Saturday, June 21, 2008

Python Sprint Day Take 2

In terms of overall productivity, this was less successful than the first. Partly the break for the talks ate up a lot of time, so getting momentum was a lot harder, and also, with the recent beta release, the number of clear issues was much reduced. The checkin that broke floatobject for some of us didn't help either, as people got side tracked into getting working python 2.6 builds.

Still, we prodded a couple of issues from the last bug day, and a couple of new bugs were filed about odd bits in the code (mainly by Simon), so there was some positive progress.

The CTPUG meeting part of the day was a definite success. The localisation talk took some time to get going, and it would have been nice if Dwayne had been able to stay longer so that we could have explored some of the discussion avenues a bit further. Simon's PyObject talk was interesting, especially touching on some of the differences between py3k and the python 2.X series.

Tuesday, June 3, 2008

Curiosity is a funny thing

For various reasons, many to do with my instinctive distrust of university IT departments (what can I say, I've been around academia for too long), I find myself responsible for our departments web-server.
The web-server hosts various things, such as the course pages, a wiki for the South African OR society and a few other things.

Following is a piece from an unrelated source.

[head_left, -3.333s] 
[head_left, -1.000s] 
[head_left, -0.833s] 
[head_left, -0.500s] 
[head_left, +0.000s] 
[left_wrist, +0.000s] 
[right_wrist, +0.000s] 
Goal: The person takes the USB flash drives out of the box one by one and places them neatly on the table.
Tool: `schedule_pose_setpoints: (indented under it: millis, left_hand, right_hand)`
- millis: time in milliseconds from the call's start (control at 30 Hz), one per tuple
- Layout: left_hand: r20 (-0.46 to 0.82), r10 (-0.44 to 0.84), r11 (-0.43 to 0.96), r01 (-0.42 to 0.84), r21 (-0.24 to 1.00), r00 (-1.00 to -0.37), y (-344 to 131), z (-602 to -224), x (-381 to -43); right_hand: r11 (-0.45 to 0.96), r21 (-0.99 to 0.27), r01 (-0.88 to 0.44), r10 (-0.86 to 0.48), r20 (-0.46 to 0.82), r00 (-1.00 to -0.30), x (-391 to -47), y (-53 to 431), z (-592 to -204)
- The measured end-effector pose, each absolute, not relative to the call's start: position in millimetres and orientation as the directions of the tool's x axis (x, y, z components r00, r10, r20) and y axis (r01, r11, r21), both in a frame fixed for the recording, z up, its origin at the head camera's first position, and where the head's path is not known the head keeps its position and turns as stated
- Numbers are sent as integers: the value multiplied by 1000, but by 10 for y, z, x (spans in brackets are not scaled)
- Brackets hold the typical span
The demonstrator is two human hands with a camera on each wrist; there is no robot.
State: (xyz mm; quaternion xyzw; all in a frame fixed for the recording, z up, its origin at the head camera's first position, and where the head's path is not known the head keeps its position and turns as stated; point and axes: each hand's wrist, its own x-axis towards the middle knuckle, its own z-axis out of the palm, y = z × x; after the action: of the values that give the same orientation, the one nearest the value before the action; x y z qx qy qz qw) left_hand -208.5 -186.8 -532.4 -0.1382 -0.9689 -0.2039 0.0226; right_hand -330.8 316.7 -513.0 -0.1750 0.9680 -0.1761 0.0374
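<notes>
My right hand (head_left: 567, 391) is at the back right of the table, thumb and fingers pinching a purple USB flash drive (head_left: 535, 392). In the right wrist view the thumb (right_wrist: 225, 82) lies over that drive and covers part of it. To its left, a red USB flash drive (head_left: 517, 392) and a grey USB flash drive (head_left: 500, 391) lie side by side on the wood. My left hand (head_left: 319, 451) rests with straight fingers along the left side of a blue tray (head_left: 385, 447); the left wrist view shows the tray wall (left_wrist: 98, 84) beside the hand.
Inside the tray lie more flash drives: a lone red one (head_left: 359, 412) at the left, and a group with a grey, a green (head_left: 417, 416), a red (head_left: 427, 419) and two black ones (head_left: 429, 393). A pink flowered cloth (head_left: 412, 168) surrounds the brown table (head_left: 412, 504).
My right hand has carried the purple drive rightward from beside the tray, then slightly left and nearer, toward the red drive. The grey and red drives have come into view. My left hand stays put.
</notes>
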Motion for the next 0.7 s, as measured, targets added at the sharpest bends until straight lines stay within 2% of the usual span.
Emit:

Unsurprisingly, pursuing the logs reveals a great deal of refer spam, and, unsurprisingly, I have a set rewrite rules to deny access to obviously bad refers, and various automated steps in place to keep the blacklist updated, and some manual processes, since not everything can be automated. This does have the side effect that I have a automatically updated record of referrer spam in our logs. Which is where curiosity kicks in and asks "I wonder if there are any interesting stats to be gather from this?"

Perhaps fortunately, the data isn't well organised for analysis - I can't readily extract temporal information or frequencies of repeated patterns without correlating stuff against the logs, which is more effort than it's worth, but some simple keyword grepping is enough t at least roughly break things down into categories, which is already interesting.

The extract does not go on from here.